Large and numerous metastatic lesions are usually associated with a poor prognosis (24). In the present study, in patients with advanced-stage disease, a total metastatic lesion diameter of ≥6 cm was significantly associated with the elevation of multiple TMs. Among these patients, 61.7% exhibited elevations in multiple TMs, and combined TM elevations can be indicative of the individual tumor burden. Concurrently, metastatic sites demonstrated a significant association with concurrent elevation of multiple TMs. Peritoneal metastasis often contributes to poor prognostic outcomes in patients with cancer, and these findings indicate that patients with peritoneal metastasis are likely to have a greater number of elevated TMs, which may be associated with worse outcomes.
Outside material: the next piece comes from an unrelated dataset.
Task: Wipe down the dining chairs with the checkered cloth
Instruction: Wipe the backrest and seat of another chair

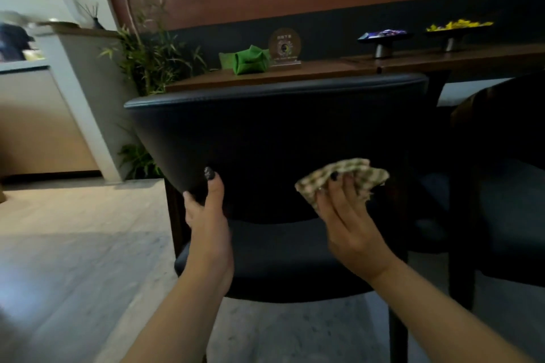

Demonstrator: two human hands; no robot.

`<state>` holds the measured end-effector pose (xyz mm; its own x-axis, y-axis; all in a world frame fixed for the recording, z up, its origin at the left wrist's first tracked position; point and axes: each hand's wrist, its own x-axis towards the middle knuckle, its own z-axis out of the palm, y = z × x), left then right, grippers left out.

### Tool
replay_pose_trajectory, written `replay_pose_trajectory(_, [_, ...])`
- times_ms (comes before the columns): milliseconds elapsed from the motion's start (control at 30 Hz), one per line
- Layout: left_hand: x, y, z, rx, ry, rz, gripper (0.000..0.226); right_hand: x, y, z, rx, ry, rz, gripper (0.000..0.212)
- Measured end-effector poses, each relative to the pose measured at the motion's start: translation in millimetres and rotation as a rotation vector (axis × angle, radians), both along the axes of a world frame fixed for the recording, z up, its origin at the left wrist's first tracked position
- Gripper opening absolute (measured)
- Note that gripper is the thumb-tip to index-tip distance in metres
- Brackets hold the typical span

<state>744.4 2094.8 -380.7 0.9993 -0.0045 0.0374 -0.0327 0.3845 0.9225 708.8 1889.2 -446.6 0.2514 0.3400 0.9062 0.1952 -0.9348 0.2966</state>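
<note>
Against the chair (265, 138) back, right hand (348, 215) holds crumpled cloth (345, 174).

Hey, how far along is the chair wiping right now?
Done: nothing can be confirmed; the dark chair shows no visible wipe marks either way. In hand: the left hand grips the backrest's lower left edge while the right hand holds the bunched checkered cloth against the back of the backrest. Left: probably the rest of this chair, plus the second chair at the right.
</note>
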Motion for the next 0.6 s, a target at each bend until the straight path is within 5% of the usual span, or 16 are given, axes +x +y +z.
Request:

TMs can also be used to monitor the prognosis of patients undergoing chemotherapy (25,26). In a previous study, in patients with CRC with elevated levels of either CEA or CA19-9, the 5-year survival rates were reported to be 53 and 51%, respectively, whereas patients with elevated levels of both markers had a significantly lower 5-year survival rate of only 23% (23). The present study found that the median PFS time for the three groups of patients with advanced-stage disease was 6.6, 5.9 and 5.4 months, respectively. As the number of elevated TMs increased, PFS decreased, and the number of elevated TMs was negatively associated with PFS after treatment.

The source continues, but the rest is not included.